Other ways of knowing
The truth is that women’s bodies are complex, unique and immeasurable. Birth is a multidimensional experience that cannot be accurately defined by anyone outside of the experience. We – those of us who give birth and/or attend birth – know this. Midwives already assess labour based on other (less invasive) ways of knowing. In my PhD findings midwives’ birth stories were filled with descriptions of mothers’ behaviour. One participant said: It’s like a performance… at this stage of this performance what is it saying? And… it’s not what she’s saying, it’s what she’s not saying. And it’s what she’s displaying, the way she’s moving, what her body is doing in a physiological sense. Other studies have also described this approach to labour assessment. Dixon et al. (2014) mapped their research about the emotional journey of labour with findings from previous studies, and integrated this with physiology. Duff (2005) studied women’s behaviour during labour and created an alternative ‘partogram’ based on her findings. There are also physical changes that occur to women’s bodies during labour that can be seen and indicate labour progress (eg. the shift of the Rhombus of Michaelis and the purple line). It is not within the scope of this post to discuss these behaviours in depth (perhaps a separate post?). I am just trying to point out that the cervix is not the only indicator of labour progress. Yes, women’s behaviours are individual and may not fit any expected patterns, therefore relying on these methods may be misleading sometimes. But VE’s are also inaccurate and misleading (see above)!
Suggestions for midwives
- Be mindful of language and how we communicate about labour to each other and women. Stop talking about centimetres and start talking about behaviours and other signs of progress.

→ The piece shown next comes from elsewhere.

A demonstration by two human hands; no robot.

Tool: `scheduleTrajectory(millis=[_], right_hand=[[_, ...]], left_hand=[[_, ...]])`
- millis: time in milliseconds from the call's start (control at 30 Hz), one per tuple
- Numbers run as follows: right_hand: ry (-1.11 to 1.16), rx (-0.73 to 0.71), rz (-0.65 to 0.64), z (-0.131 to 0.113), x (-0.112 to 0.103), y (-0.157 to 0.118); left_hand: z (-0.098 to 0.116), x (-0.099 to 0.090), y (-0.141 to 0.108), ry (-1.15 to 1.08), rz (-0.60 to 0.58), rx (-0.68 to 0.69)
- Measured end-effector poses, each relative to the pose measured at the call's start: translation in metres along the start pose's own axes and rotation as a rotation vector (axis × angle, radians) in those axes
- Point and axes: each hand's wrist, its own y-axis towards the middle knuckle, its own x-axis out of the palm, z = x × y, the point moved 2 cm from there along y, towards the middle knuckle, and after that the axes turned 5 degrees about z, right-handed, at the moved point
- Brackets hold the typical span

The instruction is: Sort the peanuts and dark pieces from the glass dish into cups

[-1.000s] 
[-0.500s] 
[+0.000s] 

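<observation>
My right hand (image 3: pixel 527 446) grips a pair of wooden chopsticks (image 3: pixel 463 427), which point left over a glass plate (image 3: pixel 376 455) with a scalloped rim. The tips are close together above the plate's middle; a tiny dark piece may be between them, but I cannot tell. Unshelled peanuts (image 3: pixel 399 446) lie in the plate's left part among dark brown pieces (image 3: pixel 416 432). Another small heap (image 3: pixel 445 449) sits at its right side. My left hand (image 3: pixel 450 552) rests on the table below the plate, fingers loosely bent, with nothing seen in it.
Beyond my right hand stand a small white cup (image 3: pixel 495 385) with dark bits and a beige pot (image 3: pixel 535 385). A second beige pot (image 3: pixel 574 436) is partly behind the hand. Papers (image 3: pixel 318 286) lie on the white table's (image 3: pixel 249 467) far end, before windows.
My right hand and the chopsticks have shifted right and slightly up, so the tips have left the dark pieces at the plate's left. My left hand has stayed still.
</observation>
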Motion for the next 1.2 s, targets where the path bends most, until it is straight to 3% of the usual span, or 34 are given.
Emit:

- During pregnancy: provide women with honest information about VEs, their limitations and the potential consequences; and the alternatives. This should also include information about policies in their chosen birth setting, and their right to decline policy recommendations.
- Care in labour is influenced by the setting. For example, a hospital may have a policy of ‘4 hourly VE’s’ – and as an employee you are obliged to follow policy. However, your obligation is to offer a VE, not to carry it out. To do a VE without consent is assault and battery and a breach of professional standards. If you provide the woman with adequate information (see above), and make it clear that this is an ‘offer’ based on policy (not your own needs), and that from all external signs she is progressing well… some women will decline your offer. You can document her decision and carry on having fulfilled your duty to the woman and to the hospital.
- If you are in a setting where VEs are not routine (eg. homebirth) and the woman asks for a VE (which they do)… try to work out what she really wants. Does she want reassurance that all is well and she is progressing, or does she really want to know what her cervix is doing. If it is the latter, encourage her to feel her own cervix. If she insists do a VE with consent.
- When communicating the findings of a VE include other changes – “the baby has descended, rotated, flexed” and positives about the cervix “it is stretchy, soft, opening up nicely”. If she needs a number, give her one, but demonstrate that this is not important to you. Do not use the findings to dictate her behaviour, eg. pushing or not pushing.
Routine vaginal examinations during physiological birth are a symptom of a cervical-centric birth culture. There is enough evidence to support a shift away from this common intervention towards a more woman-centred approach to labour progress assessment. We need to value the ‘other ways of knowing’ that are already established, and reinforce the woman as the expert in her own birth experience.